Maev Kennedy, arts and heritage correspondent 

Former popcorn queen scoops literary prize

Sarah Mason, once a business woman who was big in the popcorn business, has won the Parker Romantic Novel of the Year award for her first book, Playing James.
  
  

Sarah Mason

Sarah Mason, once a business woman who was big in the popcorn business, yesterday won the Parker Romantic Novel of the Year award - £10,000 and some very nice pens - for her first book, Playing James.

Mason was the only first-time novelist on the shortlist.

"To say I was surprised to win is a serious understatement," she said. "I got out of there fast before the others could do anything to me."

Last year the prize went to Philippa Gregory's The Other Boleyn Girl, which won respectful reviews and became a lavish TV costume drama.

This year the prize is back on more familiar ground: dizzy girl reporter; arrogant green-eyed policeman.

Before the reader can murmur "Pride and Prejudice", the heroine does it herself, grumbling: "I don't remember Elizabeth having to watch Darcy marry Miss bloody Havisham."

Romantic fiction is a serious business, the second largest-selling fiction genre after crime, shifting some 180m copies worldwide every year.

The shortlist suggests a sound career move is a more powerful motivation than inspiration.

Sheila O'Flanagan, author of He's Got to Go, was Ireland's only woman chief bond dealer before she became a financial journalist.

Cynthia Harrod-Eagles, author of Julia (and 60 other novels, including a former winner of the title), had been a sales manager for Coca-Cola in Scotland.

Mason's reincarnation as a romantic novelist was equally pragmatic.

She was once the queen of an English popcorn business, turning over £2m a year making own-label popcorn for Blockbuster videos and Tesco, which won her a nomination as one of the UK's five leading entrepreneurs.

But when her factory suffered a flood she sold up.

"We started with nothing and we ended up with ... well, not very much more," she said.

"Certainly not enough to live the life of a lady of leisure, so I was looking around for something else to do."
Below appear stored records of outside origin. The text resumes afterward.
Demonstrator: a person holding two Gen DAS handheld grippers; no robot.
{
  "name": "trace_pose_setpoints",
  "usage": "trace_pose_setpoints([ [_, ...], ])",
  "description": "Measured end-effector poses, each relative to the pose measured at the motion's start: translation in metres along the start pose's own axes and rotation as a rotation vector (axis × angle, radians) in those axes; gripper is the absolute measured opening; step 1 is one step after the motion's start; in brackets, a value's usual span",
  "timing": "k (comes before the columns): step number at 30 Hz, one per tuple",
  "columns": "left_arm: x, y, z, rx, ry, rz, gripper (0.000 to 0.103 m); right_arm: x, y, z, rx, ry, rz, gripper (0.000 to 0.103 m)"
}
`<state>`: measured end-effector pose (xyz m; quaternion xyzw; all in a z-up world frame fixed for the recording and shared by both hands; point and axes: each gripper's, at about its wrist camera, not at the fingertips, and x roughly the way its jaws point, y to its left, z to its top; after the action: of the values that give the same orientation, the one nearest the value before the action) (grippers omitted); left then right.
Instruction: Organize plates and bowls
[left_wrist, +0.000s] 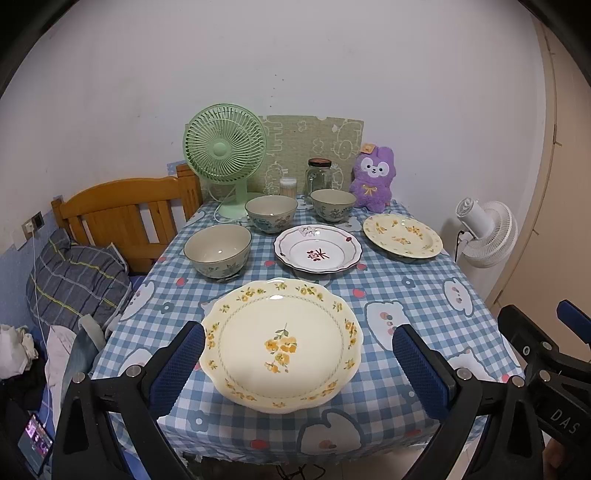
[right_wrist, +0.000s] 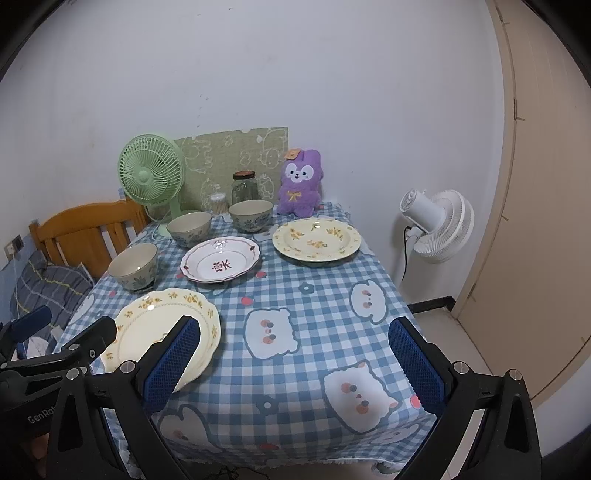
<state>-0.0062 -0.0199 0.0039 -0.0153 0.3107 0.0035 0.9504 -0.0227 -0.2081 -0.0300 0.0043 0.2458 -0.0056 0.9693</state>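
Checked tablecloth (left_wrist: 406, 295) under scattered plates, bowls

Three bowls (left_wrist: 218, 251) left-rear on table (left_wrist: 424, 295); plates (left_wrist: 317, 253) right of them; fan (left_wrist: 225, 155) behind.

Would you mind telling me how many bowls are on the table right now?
3, none stacked or hidden as far as I can see: the near bowl at the left edge, the middle bowl before the green fan, the far bowl before the jar.
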Motion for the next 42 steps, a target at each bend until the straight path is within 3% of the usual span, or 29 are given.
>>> trace_pose_setpoints([
  [42,-0.0013,0.0060,0.0039,0.002,-0.015,0.006,0.101,-0.0034,0.0046,-0.0028,0.000,-0.008,0.006,0.103],
])
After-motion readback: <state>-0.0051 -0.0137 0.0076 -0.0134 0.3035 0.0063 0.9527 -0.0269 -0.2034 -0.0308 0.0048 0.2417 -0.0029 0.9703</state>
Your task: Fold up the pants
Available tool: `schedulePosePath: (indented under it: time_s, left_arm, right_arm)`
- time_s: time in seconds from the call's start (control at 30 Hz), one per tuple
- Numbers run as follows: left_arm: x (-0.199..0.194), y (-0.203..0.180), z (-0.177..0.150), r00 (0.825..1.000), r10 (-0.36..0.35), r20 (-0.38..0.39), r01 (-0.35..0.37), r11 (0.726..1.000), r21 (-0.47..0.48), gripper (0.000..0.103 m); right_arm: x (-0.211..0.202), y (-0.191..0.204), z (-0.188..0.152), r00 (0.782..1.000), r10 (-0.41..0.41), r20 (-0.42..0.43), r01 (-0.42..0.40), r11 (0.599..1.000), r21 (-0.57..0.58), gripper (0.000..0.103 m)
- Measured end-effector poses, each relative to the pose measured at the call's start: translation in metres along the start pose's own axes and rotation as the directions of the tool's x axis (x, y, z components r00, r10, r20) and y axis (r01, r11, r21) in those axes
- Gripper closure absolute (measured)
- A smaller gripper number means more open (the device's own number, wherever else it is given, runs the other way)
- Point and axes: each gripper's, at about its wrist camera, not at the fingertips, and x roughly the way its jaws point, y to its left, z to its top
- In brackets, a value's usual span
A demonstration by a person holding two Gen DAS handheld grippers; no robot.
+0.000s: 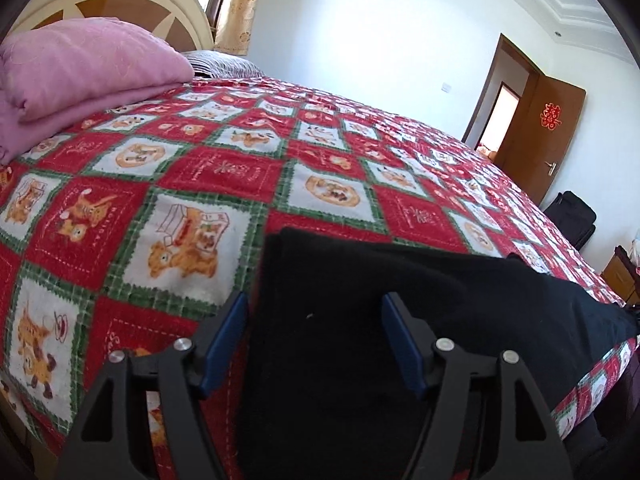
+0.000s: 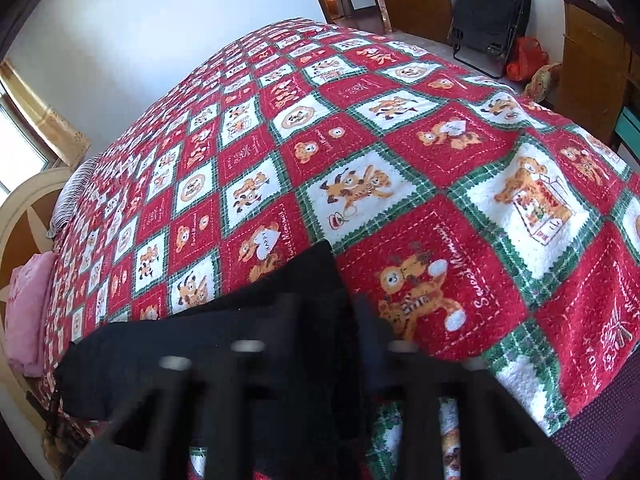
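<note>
Along the near edge of the bed lie the black pants (image 1: pixel 400 320), a long dark band on the red, white and green checked blanket (image 1: pixel 224 168), their long axis running sideways along that edge rather than up toward the headboard (image 1: pixel 120 4). From the left wrist view one squared end sits just ahead of the left gripper (image 1: pixel 314 344), whose blue-padded jaws stand wide with the cloth lying between and under them but not pinched; the rest of the pants stretches away to the right. From the right wrist view the other end, a corner (image 2: pixel 320 264) pointing up the bed, lies directly ahead of the right gripper (image 2: pixel 324 320), which is blurred; its jaws look drawn in narrow around that end, though whether the pads truly press on the cloth I cannot tell. Each hand thus sits at its own end, so I judge the next fold would carry one end along the long axis toward the other. A pink folded quilt (image 1: pixel 80 68) lies well apart, by the headboard.
</note>
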Motion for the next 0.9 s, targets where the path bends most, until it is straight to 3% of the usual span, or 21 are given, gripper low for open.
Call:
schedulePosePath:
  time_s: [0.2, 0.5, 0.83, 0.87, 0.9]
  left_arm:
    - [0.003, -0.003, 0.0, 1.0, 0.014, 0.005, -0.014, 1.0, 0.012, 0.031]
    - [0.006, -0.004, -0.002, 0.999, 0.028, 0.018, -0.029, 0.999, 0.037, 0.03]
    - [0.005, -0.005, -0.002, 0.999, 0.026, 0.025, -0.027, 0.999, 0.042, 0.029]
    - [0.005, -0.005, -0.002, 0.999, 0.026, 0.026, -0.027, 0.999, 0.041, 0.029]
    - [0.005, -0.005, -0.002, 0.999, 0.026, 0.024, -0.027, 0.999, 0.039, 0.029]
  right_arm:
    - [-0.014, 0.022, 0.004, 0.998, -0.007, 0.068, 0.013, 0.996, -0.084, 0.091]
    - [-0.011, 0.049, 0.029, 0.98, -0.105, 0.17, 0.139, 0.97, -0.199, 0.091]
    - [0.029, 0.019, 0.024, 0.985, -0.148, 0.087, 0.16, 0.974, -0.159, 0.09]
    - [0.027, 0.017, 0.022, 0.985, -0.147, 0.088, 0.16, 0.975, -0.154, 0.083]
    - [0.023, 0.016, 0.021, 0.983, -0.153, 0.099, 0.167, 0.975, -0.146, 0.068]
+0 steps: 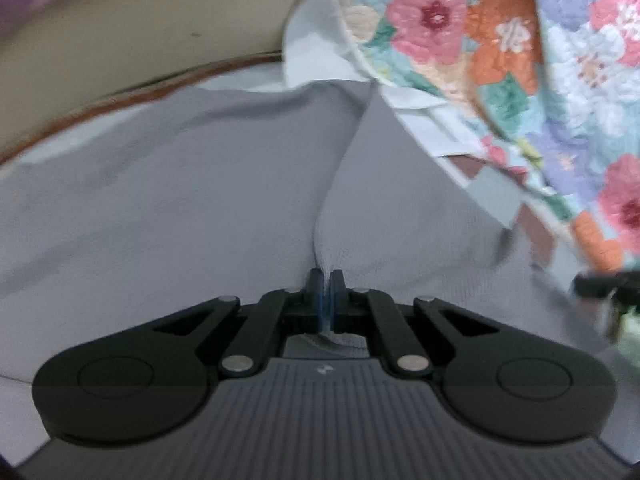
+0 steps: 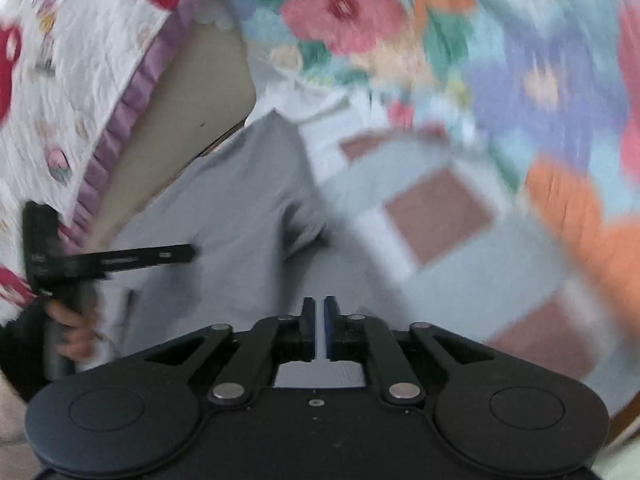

Mason turned to her word processor when she read an article about a successful romantic fiction author.

Her second novel is due out in the autumn.

An extract from the winning novel

You may be wondering why I am not just coming straight out and telling James how I feel. Well, I'm wondering the same thing. I think he is quite fond of me in the way you get quite fond of a pair of slippers, or perhaps more like the way I tried taramasalata a few times and hated it and then started to quite like it. But the point is, I don't think he feels the same way about me as I feel about him. If you put the whole thing into perspective, which believe me I have struggled to do over the last few days, then you can see he has asked this beautiful, kind girl (with a few roubles to her name to boot) to marry him. At this point I am already seeing the 'happy ending' signs. Then I pop up six weeks before the big day and I cause him nothing but aggravation. We row endlessly, but get on quite well towards the end. Would you call off your big day on the strength of that? No, quite.